◆ EXERCISE GOAL
What must be handed in is the entire listing, exactly as written, with no pictures.
GIVEN MATERIAL Block Start
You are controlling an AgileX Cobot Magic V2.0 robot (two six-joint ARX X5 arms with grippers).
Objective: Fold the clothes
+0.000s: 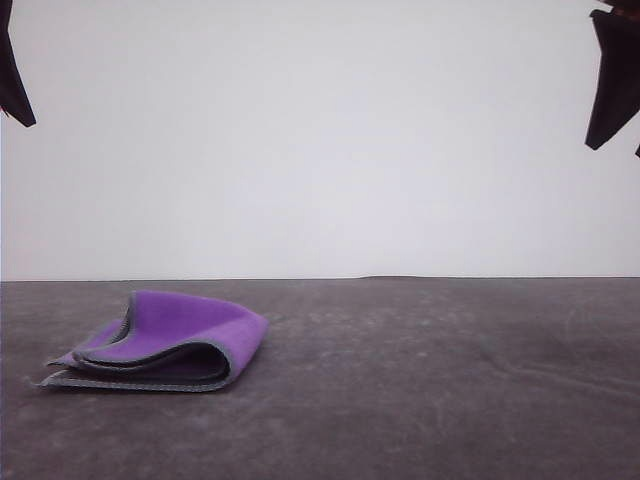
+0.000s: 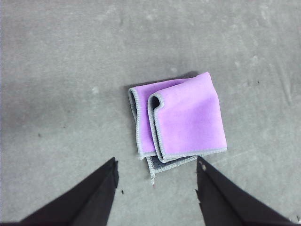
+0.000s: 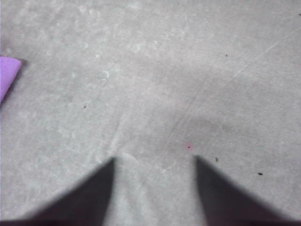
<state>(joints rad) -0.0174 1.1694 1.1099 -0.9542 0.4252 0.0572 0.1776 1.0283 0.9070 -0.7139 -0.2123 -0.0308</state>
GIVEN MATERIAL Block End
◆ RESULT OF THE EXERCISE
You are controlling an AgileX Cobot Magic V2.0 robot (two six-joint ARX X5 arms with grippers).
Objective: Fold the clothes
+0.000s: 
+0.000s: 
+0.000s: 
<state>(joints rad) -0.0174 1.1694 1.1099 -0.9542 0.4252 0.0572 0.1776 1.0283 0.9070 -0.7139 -0.2123 -0.0308</state>

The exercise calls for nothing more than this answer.